Sheldon Natenburg" Beyond the question of exact
distribution..the normal distribution has one serious flaw..its symmetrical"
p61Option Volatility and Pricing
Secondly Black Scholes uses normally
distributed BUT its a continuous time model and assumes volatility is
constant over the life i.e continuously compounded. The effect of these two
assumptions is that possible prices are LOGNORMALLY distributed. Thisis
how they intoduce leptokurtosis (fat tails).
Stocks DO NOT random walk. In many areas it has
been observed that correlations between observations far apart in time decay to
zero slower than expected of independent data or classic Markov type
models. Hurst (a British hydological engineer) was the first to note the
persistence of Nile flood data. Wet/dry years in the past affected
future flows. This is a memory event. After Mandelbrot , self similarand
related stationary processes with long memory were introduced to statistics.

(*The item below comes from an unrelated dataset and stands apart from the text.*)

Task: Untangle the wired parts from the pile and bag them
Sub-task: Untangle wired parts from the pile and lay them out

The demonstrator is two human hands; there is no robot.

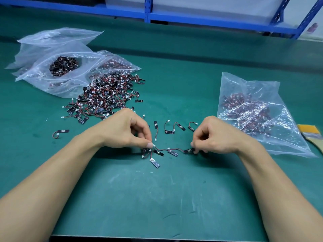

Closer to home...if there was no memory in the market and it was truly random
walk how do support and resistance zones develop? Because people have
memory. The reason for academics and economists to use random walk isthat
it makes the math more tractable and subject to providing neat analytical
answers. From purely personal observation I believe economists are the
worst traders. They might be right in the end but a trader can get wiped
out in between.
If techniques are to be used such as Gann
with implicit assumptions it is important to understand them. Remember
Long Term Capital Management. Mr Scholes plus three other nobel
economics winners were involved when it went belly up with $ billions
lost. If any body should have known the assumptions they should. But
I presume their arrogance in curve fitting and random walk got beaten up because
its not. A second (maybe even the main factor) it failed because no MM was
employed. A proper assessment of risk was not employed.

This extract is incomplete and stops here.